Dataset content
<<<<

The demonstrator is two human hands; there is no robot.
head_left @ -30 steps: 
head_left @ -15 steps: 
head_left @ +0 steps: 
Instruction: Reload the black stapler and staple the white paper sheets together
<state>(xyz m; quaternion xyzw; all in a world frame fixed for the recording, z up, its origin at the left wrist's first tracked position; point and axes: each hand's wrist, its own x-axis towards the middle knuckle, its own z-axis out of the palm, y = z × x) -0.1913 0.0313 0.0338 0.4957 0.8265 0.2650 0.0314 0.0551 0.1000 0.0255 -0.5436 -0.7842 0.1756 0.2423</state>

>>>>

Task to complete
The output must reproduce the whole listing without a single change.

Response below
The demonstrator is two human hands; there is no robot.
head_left @ -30 steps: 
head_left @ -15 steps: 
head_left @ +0 steps: 
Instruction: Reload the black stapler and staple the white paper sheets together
<state>(xyz m; quaternion xyzw; all in a world frame fixed for the recording, z up, its origin at the left wrist's first tracked position; point and axes: each hand's wrist, its own x-axis towards the middle knuckle, its own z-axis out of the palm, y = z × x) -0.1913 0.0313 0.0338 0.4957 0.8265 0.2650 0.0314 0.0551 0.1000 0.0255 -0.5436 -0.7842 0.1756 0.2423</state>

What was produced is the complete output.